Now you’ll just sit back and relax as the script imports the .obj, imports the lights, positions the camera and converts the materials to Cycles nodes. Very cool.
Technically, you don’t have to split your windows, but I just like to know the script is done when I see all the stuff pop into the window on the right. Instead, you could leave the window as-is, but just change the Editor Type to “Text Editor”, run the script, then switch it back to “3D View” when done.
Now your Daz scene should be successfully imported into Blender and ready to be rendered using Cycles.
Blender Quick Render Settings
Check this image for an example:
The Cycles image was rendered at 100 samples, that’s why it’s so “noisy” or grainy. Even so, there’s a lot more life in those skin tones and shadows. So just to start you’ve made a pretty big leap over what the 3Delight renderer offers.
For the most part, even a basic default Cycles render from Blender looks better than a Daz 3Delight render, but getting top notch renders out of Blender is a whole area of study all to itself.

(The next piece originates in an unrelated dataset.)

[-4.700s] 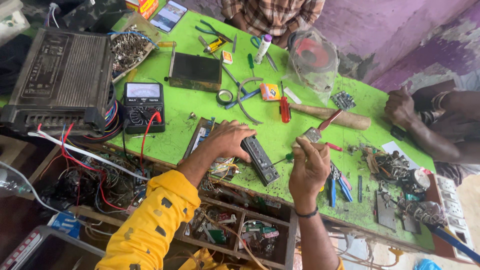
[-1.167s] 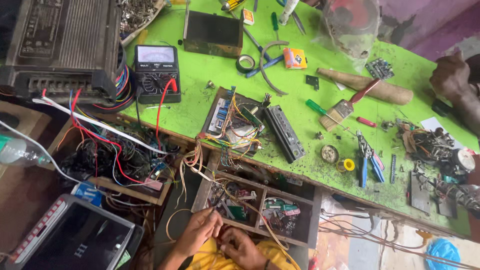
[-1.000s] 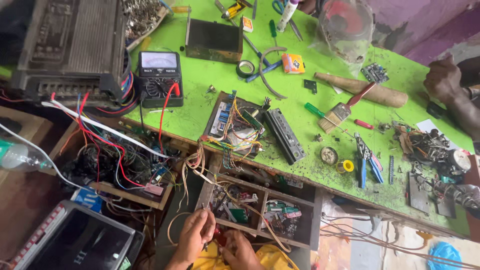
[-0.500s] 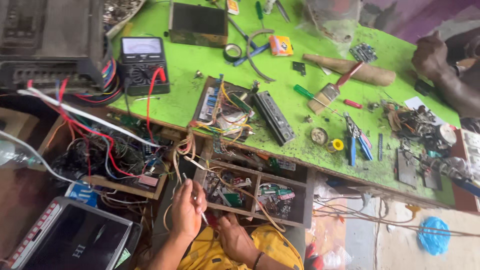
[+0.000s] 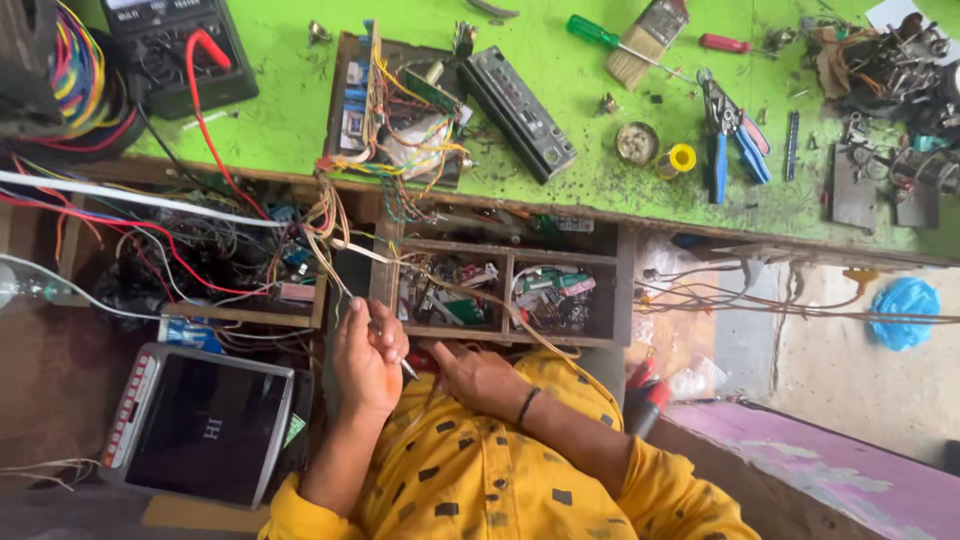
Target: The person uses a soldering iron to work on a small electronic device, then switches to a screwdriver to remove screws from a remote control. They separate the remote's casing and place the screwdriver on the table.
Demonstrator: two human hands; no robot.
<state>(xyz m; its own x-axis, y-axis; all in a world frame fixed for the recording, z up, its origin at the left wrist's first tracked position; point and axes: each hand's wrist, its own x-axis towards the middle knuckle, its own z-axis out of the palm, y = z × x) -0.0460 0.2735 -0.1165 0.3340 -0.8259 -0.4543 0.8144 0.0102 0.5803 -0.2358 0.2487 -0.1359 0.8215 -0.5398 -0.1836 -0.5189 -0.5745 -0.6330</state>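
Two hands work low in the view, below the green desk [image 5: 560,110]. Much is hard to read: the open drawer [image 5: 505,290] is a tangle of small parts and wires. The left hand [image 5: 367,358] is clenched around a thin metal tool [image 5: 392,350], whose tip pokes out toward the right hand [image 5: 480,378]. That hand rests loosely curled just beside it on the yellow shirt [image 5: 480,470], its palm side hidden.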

But in case you’ve never used Blender at all and just want to get something out quick, there are a few settings you’ll likely want to tweak in the Render pane (see screenshot below list). They are:
- Render Pane: Click this Camera button to bring up all the render options in Blender.
- Render Display: There are four choices here, but I usually pick “New Window”. They are:
- Full Screen: Takes over the entire screen (split or not) to render your image.
- Image Editor: Switches from 3D View and renders the image into the UV/IMage Editor screen found in the Editor Type chooser.
- New Window: Pops up a new window. I choose this one because it doesn’t disturb anything else, and I can simply close the window when done, or even keep working as it renders.
- Keep UI: Essentially this starts rendering in the background. You see a small progress bar at the top of the screen to indicate render progress.
- Resolution: This will probably already be set by the script, but if you wanted to change it, this is the spot.
- Output Format: Blender outputs to a myriad of formats, including BMP, PNG, JPG, TARGA and TIFF. You’ll likely have it set to PNG. If you want a transparent background you must select the “RGBA” button to use Alpha transparency. You also MUST check the “Transparency” box in #6 for this to work.
- Samples: Essentially, the higher the value, the higher the quality of the render, but the longer the render will take. 100 is pretty low, but will give you a quick idea of how the image is looking. Generally I set final Samples value to at least 1000, depending on the purpose of the image. The value in the “Preview” field only pertains to the view inside Blender if you set your Viewport Shading Mode to “Rendered” by clicking the Viewport Shading button (green square at bottom).
- Transparent Background: As mentioned in #4, this “Transparent” box in the Film section needs to be checked in order for the RGBA setting to render a transparent background.
For more help on the script, there’s a long and informative thread on some of the intricacies of mcjTeleBlender on the Daz forums here: DAZ Discussion Forum | mcjTeleBlender – render Daz Strudio scene
Here’s a video walkthrough I made to accompany this written piece. Hopefully between this and the write-up you can get some tips and a quick jump-start into incorporating the script into your workflow.
More Blender Cycles Study
For those of you looking to learn more about what Cycles has to offer, here’s some great tutorials to help out:
Ok, that should about wrap it up on this one. By now, you should be able to export your scene from Daz, import it into Blender and produce a pretty good looking render. If you have anything you want to show, just leave a link in the comments, I’d love to see it.